There is no doubt that the discovery is significant, all the more so since it comes on the heels of others. The first onshore gas find in the emirate of Sharjah in 37 years was announced just days before Jebel Ali, albeit at less than spectacular flow rates of just 50mn ft³/d (1.4mn m³/d). 

In November 2019, the UAE moved up a notch to sixth place in the hydrocarbons global reserves rankings after the Supreme Petroleum Council revised up its recoverable resources estimates by 7bn bl of oil, 58tn ft³ of conventional gas and 160tn ft³ of unconventional gas resources. 

The ultimate impact of Jebel Ali may be more about negotiations and applying competitive pressure than about shuttering Dolphin. The pipeline, which also supplies Oman, is a source of national prestige and regional influence for Abu Dhabi, says Khelil. Instead, “it is possible that pricing may be renegotiated if the new field is truly recoverable above 10tn ft³,” he suggests. 

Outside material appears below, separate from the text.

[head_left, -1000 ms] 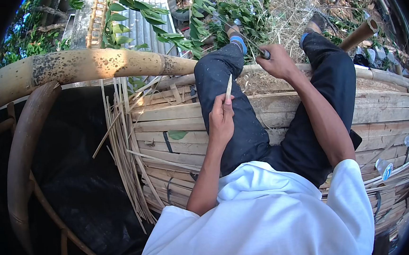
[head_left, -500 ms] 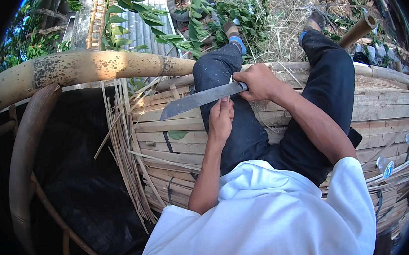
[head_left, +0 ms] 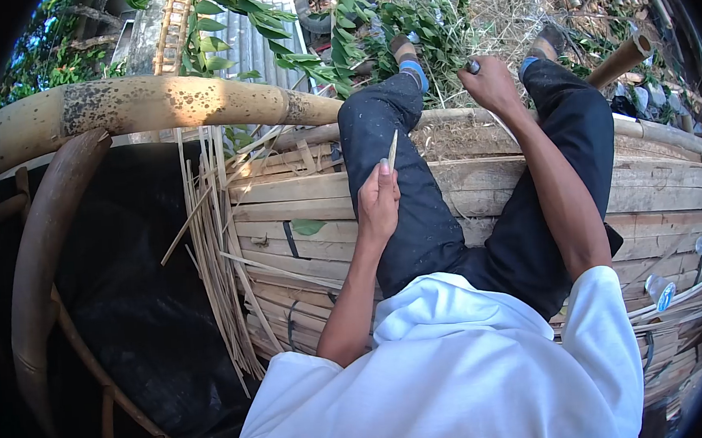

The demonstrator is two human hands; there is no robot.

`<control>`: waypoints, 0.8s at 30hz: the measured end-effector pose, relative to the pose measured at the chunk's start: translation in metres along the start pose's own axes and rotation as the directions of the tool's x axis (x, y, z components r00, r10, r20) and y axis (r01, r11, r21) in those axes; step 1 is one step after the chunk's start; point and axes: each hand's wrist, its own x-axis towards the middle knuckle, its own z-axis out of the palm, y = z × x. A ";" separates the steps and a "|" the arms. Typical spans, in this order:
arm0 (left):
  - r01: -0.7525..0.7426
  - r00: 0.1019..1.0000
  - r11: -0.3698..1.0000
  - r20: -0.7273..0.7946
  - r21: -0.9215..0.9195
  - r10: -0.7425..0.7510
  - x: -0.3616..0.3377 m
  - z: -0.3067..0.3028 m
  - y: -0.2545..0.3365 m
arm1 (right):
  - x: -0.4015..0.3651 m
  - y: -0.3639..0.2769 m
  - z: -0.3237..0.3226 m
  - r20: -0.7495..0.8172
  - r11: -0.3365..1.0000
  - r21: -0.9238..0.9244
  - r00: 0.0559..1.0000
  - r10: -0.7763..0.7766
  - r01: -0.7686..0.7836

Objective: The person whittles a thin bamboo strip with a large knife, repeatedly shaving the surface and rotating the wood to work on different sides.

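Observation:
My left hand (head_left: 378, 205) is closed around a short pale bamboo stick (head_left: 393, 149), whose pointed tip sticks up past the thumb. This hand is over my left thigh. Farther forward, between my knees, my right hand (head_left: 491, 87) is wrapped round the handle of a large knife (head_left: 473, 66). Only the handle's end shows there; the blade is hidden from this angle. The two hands are well apart, and the knife is away from the stick.
I sit on stacked bamboo slats (head_left: 293, 211). Thin split strips (head_left: 215, 253) lie on the left beside a black sheet (head_left: 140, 291). A thick bamboo pole (head_left: 172, 103) crosses ahead on the left. A plastic cup (head_left: 660, 291) lies on the right.
My right hand has moved forward and right, away from the stick, and turned so the knife's blade no longer shows. My left hand stays nearly in place, and the stick's pointed end is now uncovered.

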 end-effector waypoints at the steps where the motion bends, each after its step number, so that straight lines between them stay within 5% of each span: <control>1: -0.011 0.999 0.999 0.031 0.047 0.009 0.005 0.003 0.001 | -0.012 -0.008 0.001 -0.003 0.995 0.064 0.997 -0.073 0.074; 4: -0.119 0.993 0.955 0.036 0.273 0.113 0.004 0.014 -0.003 | -0.031 -0.014 0.012 0.011 0.972 0.063 0.973 -0.228 0.227; 6: -0.126 0.992 0.960 0.028 0.252 0.123 0.003 0.015 -0.003 | -0.036 -0.012 0.018 0.048 0.886 0.037 0.884 -0.465 0.463; 10: -0.051 0.999 0.960 -0.005 0.277 0.054 0.001 0.017 0.007 | -0.045 -0.016 0.021 0.060 0.791 0.002 0.790 -0.611 0.612; 20: 0.032 0.997 0.997 0.074 0.073 -0.038 -0.001 0.011 0.006 | -0.062 -0.026 0.030 0.234 0.693 -0.124 0.700 -0.675 0.710; 24: -0.137 0.984 0.891 -0.043 0.432 0.172 -0.004 0.021 0.007 | -0.073 -0.041 0.031 0.289 0.741 -0.189 0.758 -0.585 0.644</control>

“We are quite sceptical about eventual quantities produced and timelines, since there are such strong reasons to talk up the find” James, Oxford Analytica

In the longer-term, assuming the field is successfully developed at material production rates, the question will be how the UAE will utilise all the gas. The nation is also aggressively developing alternative energy sources that will to some extent curb the space for gas in its energy mix. Its first nuclear reactor at Barakah in Abu Dhabi received an operating license in mid-February and is expecting to power up imminently. The country is currently building one of the world’s largest solar power stations, the 5-GW Rashid Al Maktoum Solar Park, and planning a second solar mega-project, a 2-GW plant at Al Dhafra. 

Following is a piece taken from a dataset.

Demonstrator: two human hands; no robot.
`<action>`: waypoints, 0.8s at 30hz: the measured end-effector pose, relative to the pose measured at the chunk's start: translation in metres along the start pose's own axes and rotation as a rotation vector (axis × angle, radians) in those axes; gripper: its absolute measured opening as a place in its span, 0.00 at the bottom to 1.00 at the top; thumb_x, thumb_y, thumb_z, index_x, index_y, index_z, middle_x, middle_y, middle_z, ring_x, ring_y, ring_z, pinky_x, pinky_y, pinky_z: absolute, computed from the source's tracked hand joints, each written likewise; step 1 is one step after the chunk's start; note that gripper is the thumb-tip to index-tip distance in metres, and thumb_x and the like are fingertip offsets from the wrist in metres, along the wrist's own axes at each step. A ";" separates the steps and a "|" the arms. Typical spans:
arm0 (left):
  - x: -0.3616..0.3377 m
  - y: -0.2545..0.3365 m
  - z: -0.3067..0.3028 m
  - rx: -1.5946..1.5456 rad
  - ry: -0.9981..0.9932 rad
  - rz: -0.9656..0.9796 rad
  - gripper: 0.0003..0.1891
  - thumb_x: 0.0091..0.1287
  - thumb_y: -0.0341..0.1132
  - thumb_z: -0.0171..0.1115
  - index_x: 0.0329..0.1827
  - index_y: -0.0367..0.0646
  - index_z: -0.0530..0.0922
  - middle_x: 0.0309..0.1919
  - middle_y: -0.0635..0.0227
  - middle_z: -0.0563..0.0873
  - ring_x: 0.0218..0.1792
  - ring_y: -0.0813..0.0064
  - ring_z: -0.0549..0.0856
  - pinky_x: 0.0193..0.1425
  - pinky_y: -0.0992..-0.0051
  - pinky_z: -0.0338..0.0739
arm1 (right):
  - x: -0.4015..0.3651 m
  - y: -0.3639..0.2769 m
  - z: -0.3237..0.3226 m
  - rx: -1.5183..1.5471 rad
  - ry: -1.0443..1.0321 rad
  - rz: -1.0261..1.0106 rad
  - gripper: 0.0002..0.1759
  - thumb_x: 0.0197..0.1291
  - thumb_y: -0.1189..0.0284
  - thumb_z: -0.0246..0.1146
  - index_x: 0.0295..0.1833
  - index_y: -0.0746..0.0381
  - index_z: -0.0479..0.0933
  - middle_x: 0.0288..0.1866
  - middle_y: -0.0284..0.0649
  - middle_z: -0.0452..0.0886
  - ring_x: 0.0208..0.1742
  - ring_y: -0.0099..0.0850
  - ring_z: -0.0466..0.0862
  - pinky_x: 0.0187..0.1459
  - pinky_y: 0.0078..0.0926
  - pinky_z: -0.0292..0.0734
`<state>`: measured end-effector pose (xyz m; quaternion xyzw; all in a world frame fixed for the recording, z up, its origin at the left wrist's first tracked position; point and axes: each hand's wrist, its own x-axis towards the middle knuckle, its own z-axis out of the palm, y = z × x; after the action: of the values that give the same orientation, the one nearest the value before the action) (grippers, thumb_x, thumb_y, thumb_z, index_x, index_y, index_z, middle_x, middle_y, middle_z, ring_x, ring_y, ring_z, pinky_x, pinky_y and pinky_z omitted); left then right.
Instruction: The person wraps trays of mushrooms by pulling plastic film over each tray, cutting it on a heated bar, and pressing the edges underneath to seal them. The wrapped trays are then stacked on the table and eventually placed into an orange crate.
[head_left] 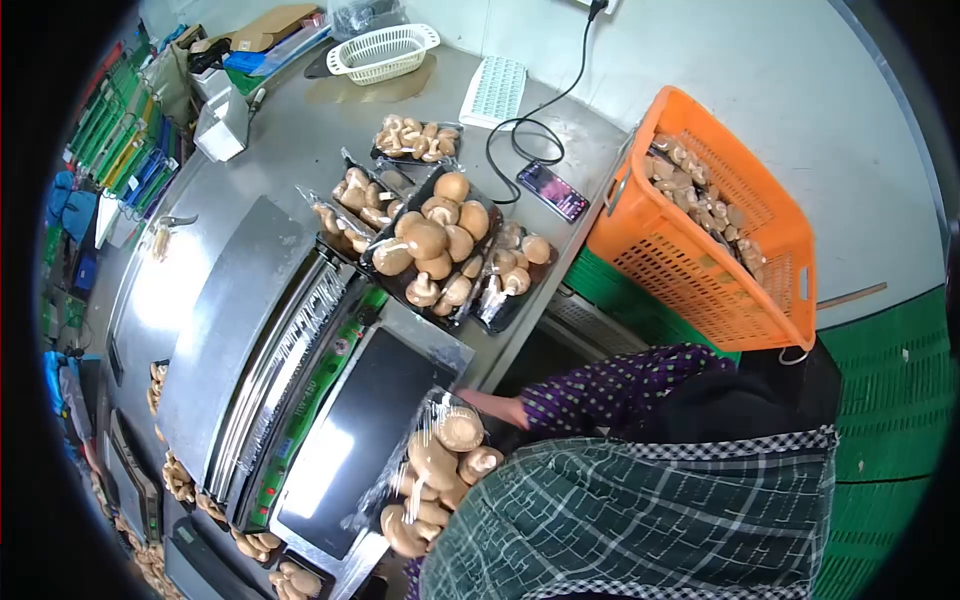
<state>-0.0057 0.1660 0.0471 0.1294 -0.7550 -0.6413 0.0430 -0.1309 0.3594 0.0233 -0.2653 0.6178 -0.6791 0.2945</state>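
A clear film-covered pack of mushrooms is tilted up against the front of my checked apron, above the near edge of the wrapping machine. My right hand reaches in from a purple dotted sleeve and grips the pack at its upper edge; the fingertips are partly hidden by the film. Of my left arm only a bit of sleeve shows beside the pack, and the hand itself is hidden. Close by lies the machine's flat black plate, with loose film trailing over its edge.
Several wrapped mushroom packs are piled behind the machine. A phone and black cable lie near the table edge. An orange crate with mushrooms stands right, on green crates. A white basket sits at the back.
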 end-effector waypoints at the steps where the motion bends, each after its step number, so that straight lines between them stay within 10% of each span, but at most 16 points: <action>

By 2030, its energy strategy states that gas should account for only 61pc of its electricity generation, down from more than 76pc at present. But increasing overall UAE energy demand, given that its average growth is projected at an average of 1.4pc a year over the next decade, will offset much of the reduction in supply share. Moreover, with Adnoc aggressively seeking to diversify its upstream income through investments in downstream production, industrial use of gas is likely to soar, says George Voloshin, a senior analyst at Aperio Intelligence, a UK-based strategic intelligence company. The state-owned company is in the process of expanding its petrochemical output capacity from 4.5mn t/yr in 2016 to 11.4mn t/yr in 2025, according to its Strategy 2030. 

LNG terminals 

More domestic gas would impact Emirati demand for LNG imports, which is likely to be diminished but not completely go away, says Voloshin. The investment case for proposed LNG import terminals such as those in Sharjah, Fujairah and Ras al-Khaimah, as well as the logic for the existing Dubai floating regasification terminal, may become more economically challenging. 

80tn ft³ - Jebel Ali gas estimate

“I think that, similarly to ongoing sour gas projects, LNG terminal projects that have already been agreed (such as the one in Sharjah) will proceed as planned,” says Voloshin. “However, more speculative developments will likely have to be re-evaluated in light of the Jebel Ali and Sharjah gas finds. For instance, the Fujairah LNG import terminal—already abandoned once, only to be revived again—could well be put on hold for a second time.”